The enforced upgrade to Windows 8.1 is the strongest signal yet that Microsoft will offer future versions in the Windows 8 line — Windows 8.2, for instance, or even 8.3 — free of charge, just as it has service packs in the past. Deviating from free without also eliminating the upgrade requirement for continued support would likely trigger a revolt by customers, or at least a hue-and-cry that Microsoft would find hard to silence.

When Microsoft first announced it would speed up Windows releases, many experts assumed that the company would dispense free Windows 8 upgrades for several years running before launching an entirely new edition, perhaps titled Windows 9, that would come with a price tag.
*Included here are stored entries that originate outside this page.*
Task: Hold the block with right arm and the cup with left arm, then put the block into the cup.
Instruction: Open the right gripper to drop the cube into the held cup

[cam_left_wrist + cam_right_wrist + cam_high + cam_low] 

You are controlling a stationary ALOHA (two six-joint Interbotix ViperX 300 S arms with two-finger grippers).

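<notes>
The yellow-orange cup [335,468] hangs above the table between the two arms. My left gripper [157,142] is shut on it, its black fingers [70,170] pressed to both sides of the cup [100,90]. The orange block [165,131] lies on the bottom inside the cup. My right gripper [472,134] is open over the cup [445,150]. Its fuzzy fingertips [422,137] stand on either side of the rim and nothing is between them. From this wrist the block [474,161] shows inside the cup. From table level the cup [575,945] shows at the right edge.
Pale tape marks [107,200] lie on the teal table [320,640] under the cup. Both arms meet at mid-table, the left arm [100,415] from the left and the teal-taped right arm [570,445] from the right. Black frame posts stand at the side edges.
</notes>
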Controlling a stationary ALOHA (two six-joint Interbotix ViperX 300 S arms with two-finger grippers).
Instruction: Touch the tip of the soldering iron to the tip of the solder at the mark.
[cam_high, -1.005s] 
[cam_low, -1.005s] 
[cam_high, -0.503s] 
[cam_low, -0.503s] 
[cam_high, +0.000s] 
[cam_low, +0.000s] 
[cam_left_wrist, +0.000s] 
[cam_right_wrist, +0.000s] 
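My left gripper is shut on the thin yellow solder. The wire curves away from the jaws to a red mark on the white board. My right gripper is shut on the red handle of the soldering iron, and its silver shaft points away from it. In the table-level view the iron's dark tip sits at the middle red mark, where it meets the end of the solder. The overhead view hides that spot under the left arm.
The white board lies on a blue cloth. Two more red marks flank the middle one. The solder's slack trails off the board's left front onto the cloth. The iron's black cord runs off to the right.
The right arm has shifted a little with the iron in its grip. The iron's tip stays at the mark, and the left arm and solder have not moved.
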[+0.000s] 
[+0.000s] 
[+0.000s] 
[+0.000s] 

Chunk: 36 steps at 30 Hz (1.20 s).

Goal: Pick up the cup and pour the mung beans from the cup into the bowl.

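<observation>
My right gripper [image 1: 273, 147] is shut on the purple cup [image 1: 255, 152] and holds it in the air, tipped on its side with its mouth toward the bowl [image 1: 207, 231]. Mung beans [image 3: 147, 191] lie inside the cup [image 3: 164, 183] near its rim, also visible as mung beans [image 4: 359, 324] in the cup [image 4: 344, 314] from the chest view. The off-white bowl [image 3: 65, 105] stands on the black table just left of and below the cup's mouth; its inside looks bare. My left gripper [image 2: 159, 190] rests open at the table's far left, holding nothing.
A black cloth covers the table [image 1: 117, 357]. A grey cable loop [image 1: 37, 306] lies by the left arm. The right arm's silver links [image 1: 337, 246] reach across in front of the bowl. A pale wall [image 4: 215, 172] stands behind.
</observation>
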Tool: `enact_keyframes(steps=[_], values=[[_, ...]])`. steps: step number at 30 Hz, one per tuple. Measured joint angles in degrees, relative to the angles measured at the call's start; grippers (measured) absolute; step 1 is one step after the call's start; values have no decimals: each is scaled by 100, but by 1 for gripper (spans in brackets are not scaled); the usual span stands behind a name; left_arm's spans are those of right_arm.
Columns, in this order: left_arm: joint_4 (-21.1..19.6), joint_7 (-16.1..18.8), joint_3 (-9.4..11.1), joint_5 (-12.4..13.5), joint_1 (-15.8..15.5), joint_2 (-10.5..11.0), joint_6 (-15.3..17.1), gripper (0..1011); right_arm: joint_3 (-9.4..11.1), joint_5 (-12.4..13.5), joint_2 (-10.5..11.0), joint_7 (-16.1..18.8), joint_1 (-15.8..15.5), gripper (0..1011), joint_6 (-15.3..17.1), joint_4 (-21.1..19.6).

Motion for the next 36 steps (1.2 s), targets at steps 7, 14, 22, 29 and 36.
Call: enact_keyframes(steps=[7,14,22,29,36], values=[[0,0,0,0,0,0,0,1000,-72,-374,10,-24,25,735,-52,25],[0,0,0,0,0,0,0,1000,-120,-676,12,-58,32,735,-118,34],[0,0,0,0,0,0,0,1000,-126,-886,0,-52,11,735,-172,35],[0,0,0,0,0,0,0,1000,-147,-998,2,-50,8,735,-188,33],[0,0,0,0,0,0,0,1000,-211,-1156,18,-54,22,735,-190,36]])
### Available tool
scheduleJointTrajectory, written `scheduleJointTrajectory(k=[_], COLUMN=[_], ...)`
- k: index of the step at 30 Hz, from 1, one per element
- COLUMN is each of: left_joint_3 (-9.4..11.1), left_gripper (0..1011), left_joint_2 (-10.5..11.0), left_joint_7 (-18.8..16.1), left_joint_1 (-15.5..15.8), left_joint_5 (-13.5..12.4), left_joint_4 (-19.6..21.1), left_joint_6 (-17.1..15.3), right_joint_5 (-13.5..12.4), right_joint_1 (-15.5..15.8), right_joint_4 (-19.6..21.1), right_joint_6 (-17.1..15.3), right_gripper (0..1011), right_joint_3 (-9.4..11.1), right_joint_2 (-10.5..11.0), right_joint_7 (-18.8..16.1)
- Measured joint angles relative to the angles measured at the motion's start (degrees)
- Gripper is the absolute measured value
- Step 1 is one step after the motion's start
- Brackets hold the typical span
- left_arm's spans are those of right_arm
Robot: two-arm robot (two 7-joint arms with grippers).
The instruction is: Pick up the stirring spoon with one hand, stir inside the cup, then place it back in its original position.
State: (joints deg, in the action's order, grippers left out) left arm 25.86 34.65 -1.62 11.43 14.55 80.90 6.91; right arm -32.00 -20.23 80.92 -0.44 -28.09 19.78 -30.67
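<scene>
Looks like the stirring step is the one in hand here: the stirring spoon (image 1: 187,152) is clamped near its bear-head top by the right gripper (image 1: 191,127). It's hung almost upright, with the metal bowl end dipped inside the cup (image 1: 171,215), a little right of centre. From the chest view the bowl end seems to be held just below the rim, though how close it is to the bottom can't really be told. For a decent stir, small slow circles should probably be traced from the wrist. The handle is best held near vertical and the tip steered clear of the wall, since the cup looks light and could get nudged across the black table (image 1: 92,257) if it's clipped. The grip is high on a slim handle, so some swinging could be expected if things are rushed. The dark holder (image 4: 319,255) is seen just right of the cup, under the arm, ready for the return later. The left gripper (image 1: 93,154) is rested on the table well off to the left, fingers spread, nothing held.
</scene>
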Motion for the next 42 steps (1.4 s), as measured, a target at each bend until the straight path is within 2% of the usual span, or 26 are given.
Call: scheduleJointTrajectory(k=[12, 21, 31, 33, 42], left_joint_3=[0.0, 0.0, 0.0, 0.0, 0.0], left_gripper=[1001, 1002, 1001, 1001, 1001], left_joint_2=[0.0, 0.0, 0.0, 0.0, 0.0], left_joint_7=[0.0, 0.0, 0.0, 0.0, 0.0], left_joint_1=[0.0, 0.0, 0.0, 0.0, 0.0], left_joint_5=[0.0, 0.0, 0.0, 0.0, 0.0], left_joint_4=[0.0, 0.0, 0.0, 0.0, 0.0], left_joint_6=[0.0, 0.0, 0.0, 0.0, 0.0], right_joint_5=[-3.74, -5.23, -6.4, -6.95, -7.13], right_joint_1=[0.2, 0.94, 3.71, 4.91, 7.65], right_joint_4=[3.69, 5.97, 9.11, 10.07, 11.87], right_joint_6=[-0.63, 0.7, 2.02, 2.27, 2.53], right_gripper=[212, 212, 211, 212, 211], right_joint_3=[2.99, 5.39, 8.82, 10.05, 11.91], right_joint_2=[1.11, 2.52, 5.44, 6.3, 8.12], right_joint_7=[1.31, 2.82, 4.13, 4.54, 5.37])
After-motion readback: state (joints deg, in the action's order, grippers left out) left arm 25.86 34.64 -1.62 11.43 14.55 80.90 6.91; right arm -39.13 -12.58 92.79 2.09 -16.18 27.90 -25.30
Microsoft has not yet set a ship date for Windows 8.1, or as Visser put it, the version's General Availability. When it does, the 24-month clock will start ticking: An October launch of Windows 8.1, for example, means customers will have until October 2015 to finish their upgrades.

Windows 8.1 Enterprise Preview can be downloaded from Microsoft's website. The sneak peak will expire Jan. 14, 2014.